Exercise goal —
Your task is to copy each line of the records that includes the string "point".

Record excerpts —

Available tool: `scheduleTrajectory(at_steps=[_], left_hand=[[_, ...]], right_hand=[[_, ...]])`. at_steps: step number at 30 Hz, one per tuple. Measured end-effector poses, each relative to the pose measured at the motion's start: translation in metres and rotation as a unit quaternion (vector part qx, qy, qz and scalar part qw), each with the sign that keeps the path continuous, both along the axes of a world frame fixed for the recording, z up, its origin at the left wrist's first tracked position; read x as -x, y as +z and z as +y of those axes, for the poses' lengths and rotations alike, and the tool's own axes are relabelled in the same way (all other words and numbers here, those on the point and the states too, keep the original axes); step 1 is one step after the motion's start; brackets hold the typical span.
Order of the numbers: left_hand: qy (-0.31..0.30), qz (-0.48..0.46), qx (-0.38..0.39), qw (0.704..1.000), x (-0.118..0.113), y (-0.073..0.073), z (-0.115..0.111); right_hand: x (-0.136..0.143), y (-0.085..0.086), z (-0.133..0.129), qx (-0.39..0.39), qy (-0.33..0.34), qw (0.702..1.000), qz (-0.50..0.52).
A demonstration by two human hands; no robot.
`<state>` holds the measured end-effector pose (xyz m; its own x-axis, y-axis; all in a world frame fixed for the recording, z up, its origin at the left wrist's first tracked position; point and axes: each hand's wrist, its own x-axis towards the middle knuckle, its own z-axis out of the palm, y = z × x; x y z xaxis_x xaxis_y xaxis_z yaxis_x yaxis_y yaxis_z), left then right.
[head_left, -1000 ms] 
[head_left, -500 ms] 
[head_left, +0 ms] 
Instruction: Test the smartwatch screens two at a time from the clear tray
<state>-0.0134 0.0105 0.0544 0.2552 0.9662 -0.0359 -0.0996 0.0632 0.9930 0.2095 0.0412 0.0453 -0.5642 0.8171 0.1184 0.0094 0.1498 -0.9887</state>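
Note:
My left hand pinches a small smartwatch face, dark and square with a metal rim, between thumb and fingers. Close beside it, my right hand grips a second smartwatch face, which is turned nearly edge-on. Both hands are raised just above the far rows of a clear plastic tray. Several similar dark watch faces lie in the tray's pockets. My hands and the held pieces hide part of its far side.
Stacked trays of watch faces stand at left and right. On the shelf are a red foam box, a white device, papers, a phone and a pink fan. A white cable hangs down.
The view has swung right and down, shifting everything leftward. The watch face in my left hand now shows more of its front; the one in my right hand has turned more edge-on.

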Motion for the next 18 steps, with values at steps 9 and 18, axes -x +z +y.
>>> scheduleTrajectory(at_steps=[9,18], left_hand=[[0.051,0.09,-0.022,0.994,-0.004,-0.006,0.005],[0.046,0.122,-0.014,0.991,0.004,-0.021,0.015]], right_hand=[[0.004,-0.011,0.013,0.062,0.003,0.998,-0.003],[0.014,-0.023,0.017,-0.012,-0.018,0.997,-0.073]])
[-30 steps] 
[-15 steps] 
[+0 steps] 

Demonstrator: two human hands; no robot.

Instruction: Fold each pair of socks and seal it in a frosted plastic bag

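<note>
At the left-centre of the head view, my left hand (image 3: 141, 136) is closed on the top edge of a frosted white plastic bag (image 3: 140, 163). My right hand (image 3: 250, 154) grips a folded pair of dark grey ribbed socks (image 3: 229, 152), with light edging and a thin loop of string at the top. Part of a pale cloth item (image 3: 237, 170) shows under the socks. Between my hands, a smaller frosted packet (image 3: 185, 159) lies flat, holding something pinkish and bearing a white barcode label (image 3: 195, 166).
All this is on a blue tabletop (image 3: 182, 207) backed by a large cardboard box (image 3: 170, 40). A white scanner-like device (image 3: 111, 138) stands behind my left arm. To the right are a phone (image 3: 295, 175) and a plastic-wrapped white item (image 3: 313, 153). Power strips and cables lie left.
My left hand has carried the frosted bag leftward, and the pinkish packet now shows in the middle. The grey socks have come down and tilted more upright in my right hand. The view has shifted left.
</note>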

Result of the task —
Available tool: `scheduleTrajectory(at_steps=[_], left_hand=[[_, ...]], right_hand=[[_, ...]])`. at_steps: step number at 30 Hz, one per tuple. Measured end-effector poses, each relative to the pose measured at the motion's start: translation in metres and rotation as a unit quaternion (vector part qx, qy, qz and scalar part qw), each with the sign that keeps the path continuous, both along the axes of a world frame fixed for the recording, z up, its origin at the left wrist's first tracked position; read x as -x, y as +z and z as +y of those axes, for the poses' lengths and rotations alike, and the tool's own axes are relabelled in the same way (all other words and numbers here, those on the point and the states too, keep the original axes); step 1 is one step after the motion's start; brackets hold the typical span.
`<state>` holds the measured end-effector pose (xyz m; its own x-axis, y-axis; all in a world frame fixed for the recording, z up, its origin at the left wrist's first tracked position; point and axes: each hand's wrist, its own x-axis towards the middle knuckle, its own z-axis out of the palm, y = z × x; x y z xaxis_x xaxis_y xaxis_z yaxis_x yaxis_y yaxis_z), left then right.

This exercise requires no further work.